Elitre raised the priority of this task from to Needs Triage.
Elitre updated the task description. (Show Details)
Elitre added a project: Parsoid.
Elitre subscribed.
Elitre set Security to None.

@Elitre,

We get good results for news articles that are US based because we're using Zotero, and they have better covered in English than they do in Italian.

You can see a list of all the news outlets and publishers covered here:

https://github.com/zotero/translators

When Zotero doesn't have a translator, we have a fall-back web scraper that doesn't do as good a job at recognizing whether something is a newspaper or website. Almost everything right now will be declared a website. We have a bunch of tickets for improving this so hopefully it will get better with time- however, even if we get back good metadata from a news site, it is very hard to tell whether a website is a news institution or just a blog based only from metadata- most metadata will just call either an "article".

Our default is to call everything a website, because we can really be guaranteed that it is... it just also happens to be a news article :).

If you would like to file tickets in https://github.com/zotero/translators asking for translators specifically for each of these major italian newspapers, you can post the tickets here as well.

(tl;dr: we know why, it will hopefully get better with time, but probably
not much better until people add specific translators to zotero for those
sites)

Is there a templated request that you could give in case someone really wants to create an account there and ask? Thank you.

Not really, https://github.com/zotero/translators/issues/new and just type what you want.

Unfortunately it looks like there's quite a backlog though...

https://github.com/zotero/translators/labels/New%20Translator

File a bug about unrecognized quotes though (here, not in zotero). It looks like some encoding issues with the « quote mark. Or we could just convert that thread to that issue :).

https://github.com/zotero/translators/issues/826

Looks like someone made a request about major French newspapers as well, it might be up to us to do this work if we want native Zotero translators for them.

I'd guess so. It wouldn't be much useful to send people there to ask for something Zotero doesn't have the capacity to give them.

@Elitre, it still makes sense to request them. It just depends if I/anyone else ever has time to add new translators or not :). If we write them, they'll likely get merged. But if you think it's "false hope" then I guess not.

Of course! If someone at WMF commits to add them so that they get merged, asking makes a lot of sense.

@Qgil: Is writing translations for Zotero a task suitable for GSOC or similar initiatives? Thanks :)

@Elitre, Zotero is a separate open source project, and no WMF members have +2 on the translator repo.
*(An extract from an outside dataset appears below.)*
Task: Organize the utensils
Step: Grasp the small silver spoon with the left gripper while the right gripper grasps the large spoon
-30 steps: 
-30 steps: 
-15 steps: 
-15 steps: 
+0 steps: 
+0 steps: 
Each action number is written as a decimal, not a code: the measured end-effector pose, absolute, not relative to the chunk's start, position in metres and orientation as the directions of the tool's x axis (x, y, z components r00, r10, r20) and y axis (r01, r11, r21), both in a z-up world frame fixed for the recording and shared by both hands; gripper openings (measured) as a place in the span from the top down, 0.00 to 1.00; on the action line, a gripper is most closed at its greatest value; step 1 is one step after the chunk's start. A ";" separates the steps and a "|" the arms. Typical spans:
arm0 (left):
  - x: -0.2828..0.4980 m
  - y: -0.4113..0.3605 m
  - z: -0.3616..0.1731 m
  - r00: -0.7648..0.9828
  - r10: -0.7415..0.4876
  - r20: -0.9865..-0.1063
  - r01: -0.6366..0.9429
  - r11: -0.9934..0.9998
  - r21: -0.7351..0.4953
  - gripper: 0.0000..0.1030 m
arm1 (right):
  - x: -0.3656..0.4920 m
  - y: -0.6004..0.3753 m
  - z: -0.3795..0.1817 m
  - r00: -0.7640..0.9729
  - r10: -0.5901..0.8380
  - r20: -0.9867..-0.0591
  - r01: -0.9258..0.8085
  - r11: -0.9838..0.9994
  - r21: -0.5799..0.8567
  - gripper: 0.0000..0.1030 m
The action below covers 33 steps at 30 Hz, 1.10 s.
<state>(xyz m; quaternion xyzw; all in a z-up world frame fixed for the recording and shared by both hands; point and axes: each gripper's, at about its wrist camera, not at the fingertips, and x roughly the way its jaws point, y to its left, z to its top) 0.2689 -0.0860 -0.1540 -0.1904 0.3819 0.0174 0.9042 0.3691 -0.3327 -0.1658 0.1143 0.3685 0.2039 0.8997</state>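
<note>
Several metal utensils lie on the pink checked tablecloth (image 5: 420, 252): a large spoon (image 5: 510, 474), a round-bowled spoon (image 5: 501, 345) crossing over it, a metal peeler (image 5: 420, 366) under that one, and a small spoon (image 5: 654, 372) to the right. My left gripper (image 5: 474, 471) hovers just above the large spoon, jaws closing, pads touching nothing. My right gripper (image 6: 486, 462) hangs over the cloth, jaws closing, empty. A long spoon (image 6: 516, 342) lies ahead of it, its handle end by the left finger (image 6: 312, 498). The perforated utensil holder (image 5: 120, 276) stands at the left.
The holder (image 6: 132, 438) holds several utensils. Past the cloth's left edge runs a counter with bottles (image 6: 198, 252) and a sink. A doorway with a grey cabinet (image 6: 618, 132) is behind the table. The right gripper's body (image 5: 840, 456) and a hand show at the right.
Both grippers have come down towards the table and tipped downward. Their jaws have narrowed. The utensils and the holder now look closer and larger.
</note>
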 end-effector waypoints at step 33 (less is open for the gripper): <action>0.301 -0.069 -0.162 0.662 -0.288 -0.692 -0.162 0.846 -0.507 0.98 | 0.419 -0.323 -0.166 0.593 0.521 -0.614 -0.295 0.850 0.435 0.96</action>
It would probably be weird/against some rules somewhere for one organisation to organise contributions to another organisation- I think the proper way to do this would probably be to encourage Zotero to join such initiatives and maybe offer to co-mentor?

We do have our own translator repo, so we could technically just encourage contributions to that one, but I think it's preferable if these changes go upstream, particularly new translators, which would be useful to the project at large.

@Elitre, looking at https://www.zotero.org/support/dev/translators#metadata , a possible Google Code-in task could be i.e. to write five translators from a list that someone at Wikimedia would maintain. This should be done after discussing this collaboration with Zotero. The next GCi edition is expected to start in November, so you have time to plan. :)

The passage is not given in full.